Wine has experienced incredible growth in popularity over the last fifteen years. Once occupying the dual provinces of the upper crust and the corner wino, a huge market for the middle class has emerged. Because the oenophilia of the masses is relatively new, most of us approach wine without knowing what to look for.
Wine parties create a fun way to learn to appreciate and enjoy wine. Planning the right way, though, requires knowing the experience and tastes of those attending, and limiting the number, both to suit your budget and to allow everyone to share in the experience. For those who do not know a great deal about wine, the focus should be on people identifying what they taste and learning what they like.
Reds and Whites
A good starting point for a wine party is to select two or three white wines and two or three red wines. Choosing some of the more common varietals will help the introduction apply to many other settings. Commonly available whites include chardonnay, pinot grigio, reisling, and sauvignon blanc; common reds include merlot, cabernet sauvignon, pinot noir, shiraz/syrah, and cabernet franc. Pour tastes one wine at a time, allowing everyone to sip, swish the wine in their mouths, and taste during and after their drink. Be sure to provide water in between so the taste of one wine does not affect the taste of the next.

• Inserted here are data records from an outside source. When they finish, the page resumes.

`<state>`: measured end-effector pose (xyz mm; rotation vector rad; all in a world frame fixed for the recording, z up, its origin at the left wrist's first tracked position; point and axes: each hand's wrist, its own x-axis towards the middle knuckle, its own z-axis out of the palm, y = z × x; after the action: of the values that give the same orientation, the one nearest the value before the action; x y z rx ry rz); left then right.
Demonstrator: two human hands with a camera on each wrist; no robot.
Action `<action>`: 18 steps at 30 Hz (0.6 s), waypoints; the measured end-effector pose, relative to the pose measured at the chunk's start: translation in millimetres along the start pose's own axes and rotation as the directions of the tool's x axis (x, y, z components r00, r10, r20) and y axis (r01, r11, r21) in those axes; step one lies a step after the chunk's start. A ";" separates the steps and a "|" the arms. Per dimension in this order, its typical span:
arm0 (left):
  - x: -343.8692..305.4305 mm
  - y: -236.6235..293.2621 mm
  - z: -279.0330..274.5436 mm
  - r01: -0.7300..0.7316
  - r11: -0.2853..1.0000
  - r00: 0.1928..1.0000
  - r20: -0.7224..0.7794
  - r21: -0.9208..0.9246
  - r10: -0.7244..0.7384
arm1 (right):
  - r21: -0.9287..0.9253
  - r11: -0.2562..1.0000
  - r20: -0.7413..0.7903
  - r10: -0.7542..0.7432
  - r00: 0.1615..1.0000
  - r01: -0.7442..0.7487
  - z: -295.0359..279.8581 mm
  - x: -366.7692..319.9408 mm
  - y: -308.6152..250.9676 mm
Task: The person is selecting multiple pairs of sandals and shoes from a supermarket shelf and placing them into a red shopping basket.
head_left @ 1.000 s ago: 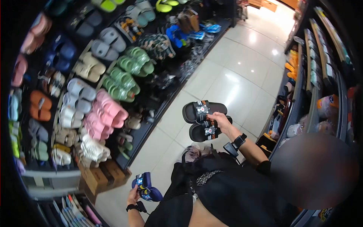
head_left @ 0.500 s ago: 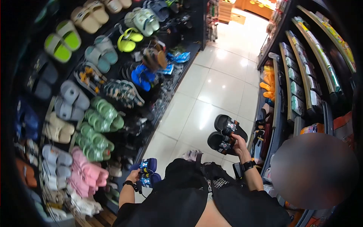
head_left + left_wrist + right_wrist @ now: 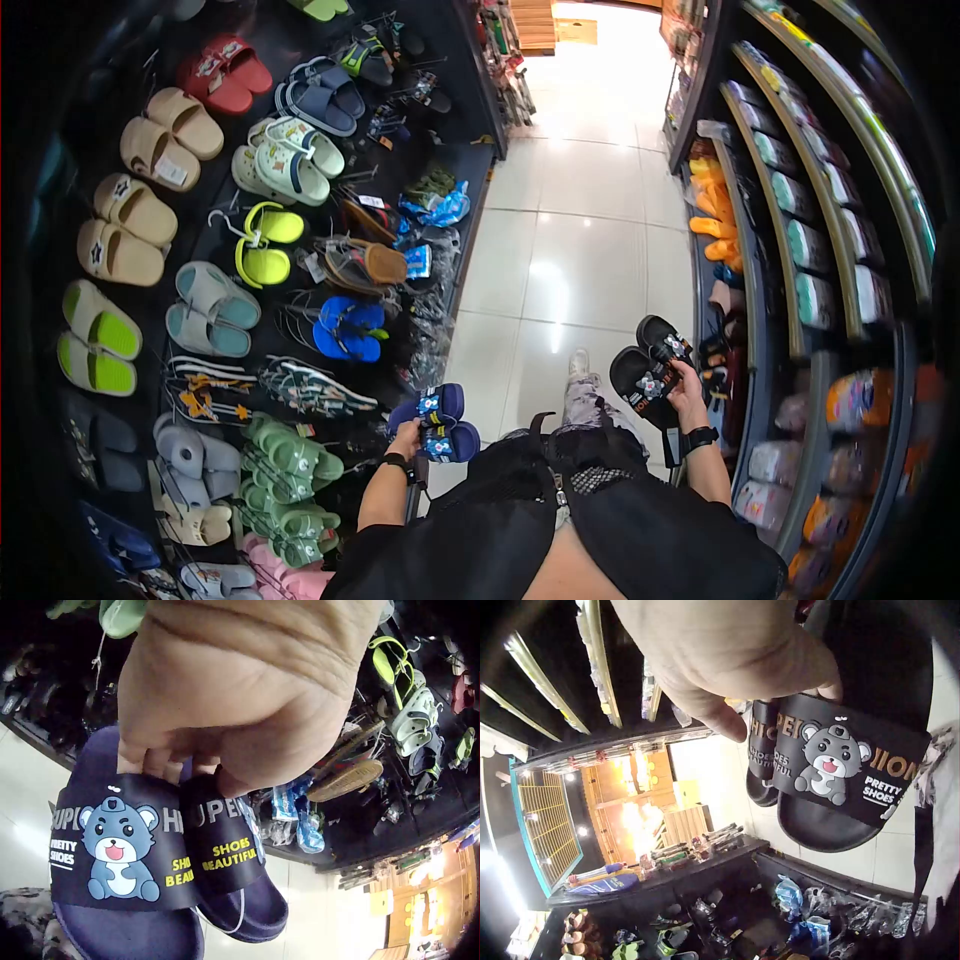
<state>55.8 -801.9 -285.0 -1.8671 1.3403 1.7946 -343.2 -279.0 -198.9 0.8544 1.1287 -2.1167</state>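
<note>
My left hand [image 3: 405, 440] grips a pair of navy blue slide sandals [image 3: 448, 442] by their straps, low at my left side. In the left wrist view, its fingers reach under the top edges of both straps, which carry a blue cartoon bear and yellow lettering. At my right side, my right hand [image 3: 688, 392] holds a pair of black slide sandals [image 3: 632, 372], also by the straps. The right wrist view shows a grey bear [image 3: 831, 761] and orange-brown lettering on the nearer strap, with the second slide partly hidden behind it.
On the left, a dark display rack holds many sandals, among them yellow-green clogs [image 3: 263, 265], blue flip-flops [image 3: 350, 328] and green slides [image 3: 290, 455]. Shelves of packaged goods [image 3: 810, 260] line the right. A white tiled aisle [image 3: 560, 250] runs forward between them toward a bright area.
The view has swung so the aisle runs nearly straight ahead, showing more of the left rack. My right hand with the black slides appears farther right; both hands keep their hold. A foot now shows.
</note>
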 end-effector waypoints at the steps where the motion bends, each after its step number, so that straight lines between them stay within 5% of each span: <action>1: 16.0 17.3 0.3 -0.003 1.000 0.998 0.060 0.030 0.001 | -0.014 1.000 0.018 0.019 1.000 -0.019 18.0 19.6 -15.6; 2: -34.2 58.9 44.6 0.046 0.996 0.989 -0.133 -0.077 -0.056 | -0.001 1.000 0.007 0.022 1.000 -0.022 37.6 40.4 -28.1; 5: -63.5 131.4 83.1 0.106 0.975 0.985 -0.112 -0.194 -0.130 | 0.065 0.996 0.042 0.054 0.998 -0.057 96.3 112.6 -70.1; 7: -57.3 151.9 88.2 0.176 0.981 0.966 -0.181 -0.078 -0.187 | 0.049 0.993 0.064 0.105 0.992 -0.108 143.2 139.6 -102.2; 15: 17.4 203.4 123.5 0.243 0.911 0.948 -0.116 -0.333 -0.296 | -0.079 0.978 0.275 0.207 0.939 -0.192 347.4 280.0 -172.6; 18: 80.3 203.4 134.4 0.240 0.937 0.925 -0.234 -0.254 -0.300 | -0.125 0.961 0.323 0.274 0.906 -0.246 438.8 319.8 -188.7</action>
<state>-194.4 -856.5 -301.7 -2.3547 0.9204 1.6473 -796.1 -630.8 -159.0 0.5411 0.8613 -1.8898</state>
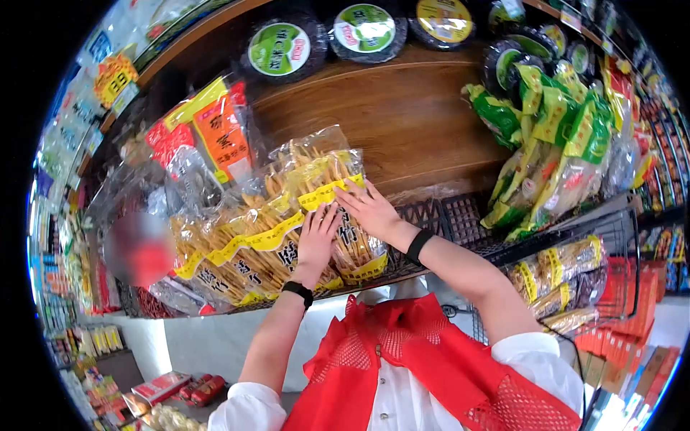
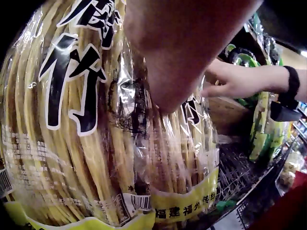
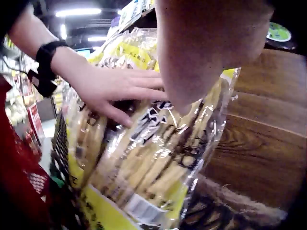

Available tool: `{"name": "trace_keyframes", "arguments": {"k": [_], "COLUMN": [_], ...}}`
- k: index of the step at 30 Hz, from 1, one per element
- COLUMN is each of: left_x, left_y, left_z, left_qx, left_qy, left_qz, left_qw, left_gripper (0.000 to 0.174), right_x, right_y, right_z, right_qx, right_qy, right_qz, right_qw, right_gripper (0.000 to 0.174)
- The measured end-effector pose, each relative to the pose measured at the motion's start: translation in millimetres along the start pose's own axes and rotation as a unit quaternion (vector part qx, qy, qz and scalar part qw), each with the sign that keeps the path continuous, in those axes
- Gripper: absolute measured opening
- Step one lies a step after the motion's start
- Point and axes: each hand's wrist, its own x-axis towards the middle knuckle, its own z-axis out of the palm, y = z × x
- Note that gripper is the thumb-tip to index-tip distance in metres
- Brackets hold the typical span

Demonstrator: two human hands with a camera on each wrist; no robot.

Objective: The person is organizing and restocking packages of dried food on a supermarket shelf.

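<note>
Several clear bags of dried tofu sticks (image 1: 237,269) stand in a row along the front of the shelf, with yellow bands and black lettering. My left hand (image 1: 318,241) lies on the front of the bags near the row's right end, fingers extended. Just right of it, my right hand (image 1: 368,210) rests with spread fingers on the upper part of the end bag (image 1: 359,251). In the right wrist view, the left hand (image 3: 112,88) is flat across the bags. The right hand (image 3: 206,52) looms blurred at the top there, its fingertips partly hidden.
Round dark packs (image 1: 287,49) with green labels stand along the back. Green-and-yellow bags (image 1: 553,144) lean at the right. A black wire basket (image 1: 618,266) with more packs hangs at the right front. Red and orange packets (image 1: 219,140) stand behind the row's left part.
</note>
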Motion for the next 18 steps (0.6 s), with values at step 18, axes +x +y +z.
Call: {"name": "trace_keyframes", "arguments": {"k": [18], "left_x": [9.9], "left_y": [34.8], "left_z": [-51.1], "left_qx": [-0.107], "left_qy": [-0.031], "left_qz": [0.054], "left_qw": [0.992], "left_gripper": [0.052], "right_x": [-280.7], "right_y": [-4.2], "right_z": [-72.8], "right_qx": [0.239], "right_qy": [0.068], "right_qz": [0.512], "right_qw": [0.822], "right_gripper": [0.058]}}
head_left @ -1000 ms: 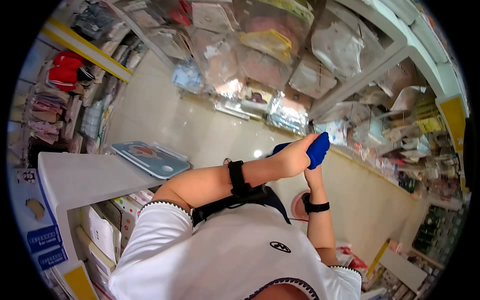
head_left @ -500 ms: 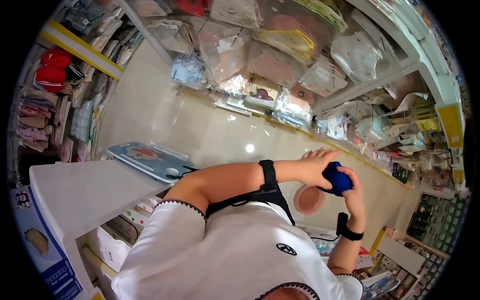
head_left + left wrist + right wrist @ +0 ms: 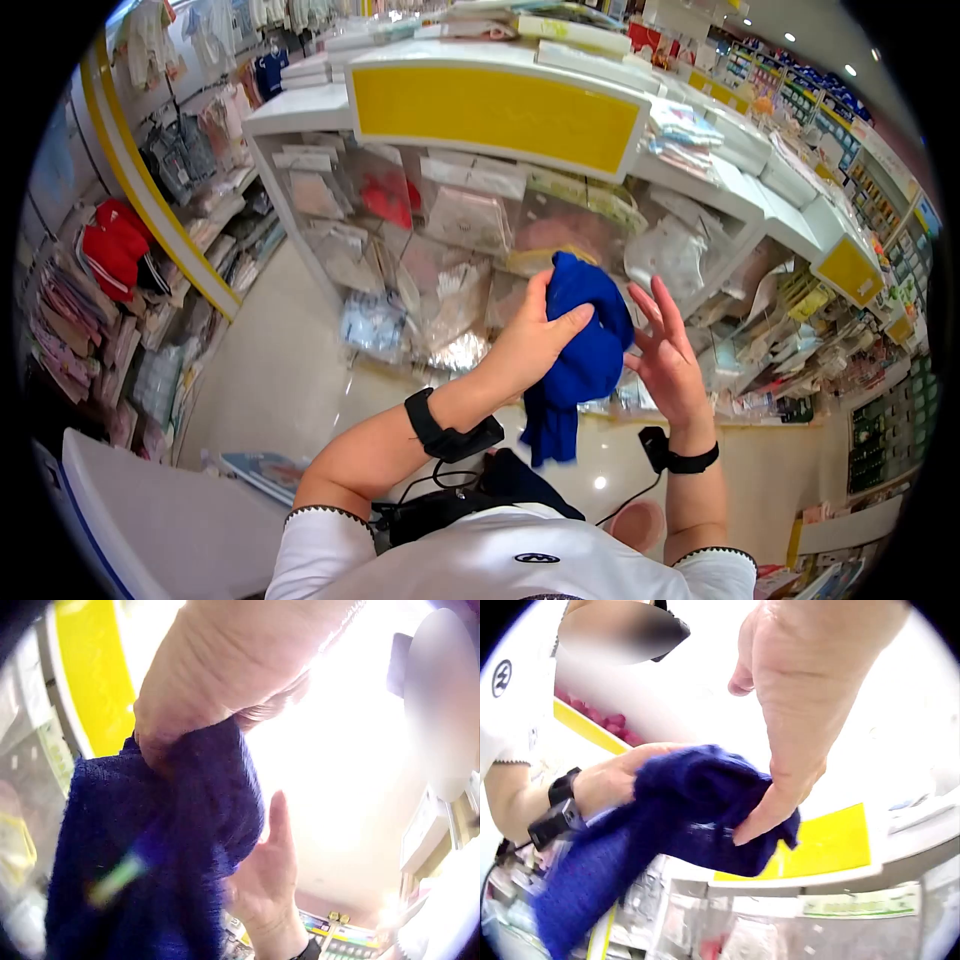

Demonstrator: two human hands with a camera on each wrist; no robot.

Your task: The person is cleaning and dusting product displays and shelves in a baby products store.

Take down tasting notes from the bottle labels or from the website of the vineyard that makes each wine. Put these on cards by each bottle, face down. Then give everyone a notepad and a pen. When they are tasting, have them try to identify different flavors: fruits, spices, scents, and the like. You will find different people identify different tastes, including some not listed with the “official” notes. Few if any will identify everything listed. Compare everyone’s notes at the end of tasting for each wine, then try another taste to see what new notes emerge.
Different foods bring out taste notes in different wines. This varies not only from varietal to varietal, but with different vineyards and even different bottles. The vineyard or the bottle label can often help identify wine pairing suggestions. In addition, the shop from which you buy your wine can often help with pairings. If you go to a specialty wine store, or even the wine department of your local grocery store, you can usually find someone who has developed expertise in the area. They can recommend cheeses, fruits, or simple recipes to prepare for the party.
At the end of the party, have everyone take stock of what they liked and what they did not. Some may prefer whites, some reds. Some prefer sweeter wines, and some prefer dry wines. Providing a variety of taste profiles helps everyone identify what they like best, and gives some initial guidance to lead further explorations. If someone prefers the drier reds, that person may enjoy a dry white as well. Or someone who only likes the reds or whites can then start looking for the specific qualities they really enjoy.
A wine-tasting party for beginning wine drinkers may show some of your guests that they just don’t enjoy wine. For others, it provides a chance to discover something new in the company of friends. Most importantly, these parties give the opportunity for fun and shared exploration. A little planning and preparation can lead to a great night in to celebrate life with friends.